El estrecho de Ormuz volvió a situarse en el centro de la tensión internacional este 18 de abril de 2026, tras una serie de eventos contradictorios en apenas 24 horas que incluyeron anuncios de reapertura, advertencias militares y nuevos incidentes armados en la zona.
El viernes, declaraciones desde Irán apuntaban a una posible normalización del tránsito marítimo, lo que generó expectativas de alivio en los mercados internacionales y provocó una caída inmediata en el precio del petróleo. Sin embargo, esa percepción duró pocas horas.
Posteriormente, autoridades iraníes endurecieron su postura, condicionando el paso de embarcaciones a la continuidad de las sanciones y restricciones impuestas por Estados Unidos. En paralelo, Washington reiteró que mantendría su presión sobre los puertos iraníes mientras no se concreten acuerdos más amplios.
En este contexto, el Cuerpo de la Guardia Revolucionaria Islámica anunció nuevamente restricciones al tránsito por el estrecho, advirtiendo que cualquier embarcación que se acerque podría ser considerada hostil. La situación se agravó con reportes de disparos contra buques en aguas cercanas a Omán, lo que eleva el riesgo para la navegación comercial.
Las diferencias entre ambas partes siguen siendo profundas, especialmente en torno al programa nuclear iraní y las condiciones para levantar sanciones. Aunque existen señales de contactos diplomáticos en curso, no se ha confirmado un acuerdo concreto ni una extensión del alto el fuego vigente, que expira el 21 de abril.

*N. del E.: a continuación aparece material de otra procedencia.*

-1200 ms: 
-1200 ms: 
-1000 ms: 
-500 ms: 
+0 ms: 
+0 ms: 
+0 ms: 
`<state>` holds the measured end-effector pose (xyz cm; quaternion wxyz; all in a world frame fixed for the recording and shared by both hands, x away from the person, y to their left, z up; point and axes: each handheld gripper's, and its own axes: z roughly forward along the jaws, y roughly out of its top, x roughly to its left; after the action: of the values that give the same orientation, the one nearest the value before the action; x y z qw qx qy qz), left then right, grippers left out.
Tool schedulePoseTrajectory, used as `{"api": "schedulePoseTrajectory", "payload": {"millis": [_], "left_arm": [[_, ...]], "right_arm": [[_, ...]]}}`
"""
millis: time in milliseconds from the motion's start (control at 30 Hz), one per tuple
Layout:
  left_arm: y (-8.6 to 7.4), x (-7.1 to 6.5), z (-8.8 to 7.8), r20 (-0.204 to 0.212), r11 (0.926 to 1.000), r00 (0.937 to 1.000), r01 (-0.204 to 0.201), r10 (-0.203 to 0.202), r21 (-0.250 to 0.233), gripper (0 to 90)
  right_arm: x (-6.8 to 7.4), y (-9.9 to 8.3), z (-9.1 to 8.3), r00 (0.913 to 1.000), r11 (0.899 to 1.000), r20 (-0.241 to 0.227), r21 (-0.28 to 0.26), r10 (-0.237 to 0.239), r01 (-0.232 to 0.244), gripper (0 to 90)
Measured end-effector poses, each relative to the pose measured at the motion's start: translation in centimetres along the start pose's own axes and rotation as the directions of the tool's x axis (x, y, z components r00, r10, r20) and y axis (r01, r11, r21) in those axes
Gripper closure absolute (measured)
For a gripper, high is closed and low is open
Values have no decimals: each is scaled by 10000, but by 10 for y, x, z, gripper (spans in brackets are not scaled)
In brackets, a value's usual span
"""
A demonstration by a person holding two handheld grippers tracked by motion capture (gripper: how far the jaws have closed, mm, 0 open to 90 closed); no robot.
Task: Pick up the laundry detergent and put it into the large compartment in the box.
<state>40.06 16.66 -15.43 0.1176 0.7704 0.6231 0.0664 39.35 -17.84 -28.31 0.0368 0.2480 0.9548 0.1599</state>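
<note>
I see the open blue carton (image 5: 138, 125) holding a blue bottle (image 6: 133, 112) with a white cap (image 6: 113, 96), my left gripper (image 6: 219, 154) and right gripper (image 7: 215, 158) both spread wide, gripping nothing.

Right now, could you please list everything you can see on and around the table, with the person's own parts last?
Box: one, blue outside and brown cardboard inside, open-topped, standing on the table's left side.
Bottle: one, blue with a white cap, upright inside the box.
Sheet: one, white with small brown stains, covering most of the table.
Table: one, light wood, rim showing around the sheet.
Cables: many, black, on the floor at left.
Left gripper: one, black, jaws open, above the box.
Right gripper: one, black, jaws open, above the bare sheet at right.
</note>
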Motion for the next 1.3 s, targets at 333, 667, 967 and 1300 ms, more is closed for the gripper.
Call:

Desde Washington, el presidente Donald Trump afirmó que las conversaciones avanzan, pero advirtió que no habrá concesiones bajo presión. Mientras tanto, autoridades iraníes han reiterado su disposición a responder con nuevas capacidades militares en caso de una reanudación del conflicto.
El estrecho de Ormuz, por donde transita una parte significativa del petróleo mundial, permanece así en una situación de alta incertidumbre. La volatilidad en la región refleja no solo la fragilidad del actual alto el fuego, sino también el impacto global que podría tener cualquier escalada en uno de los puntos estratégicos más sensibles del planeta.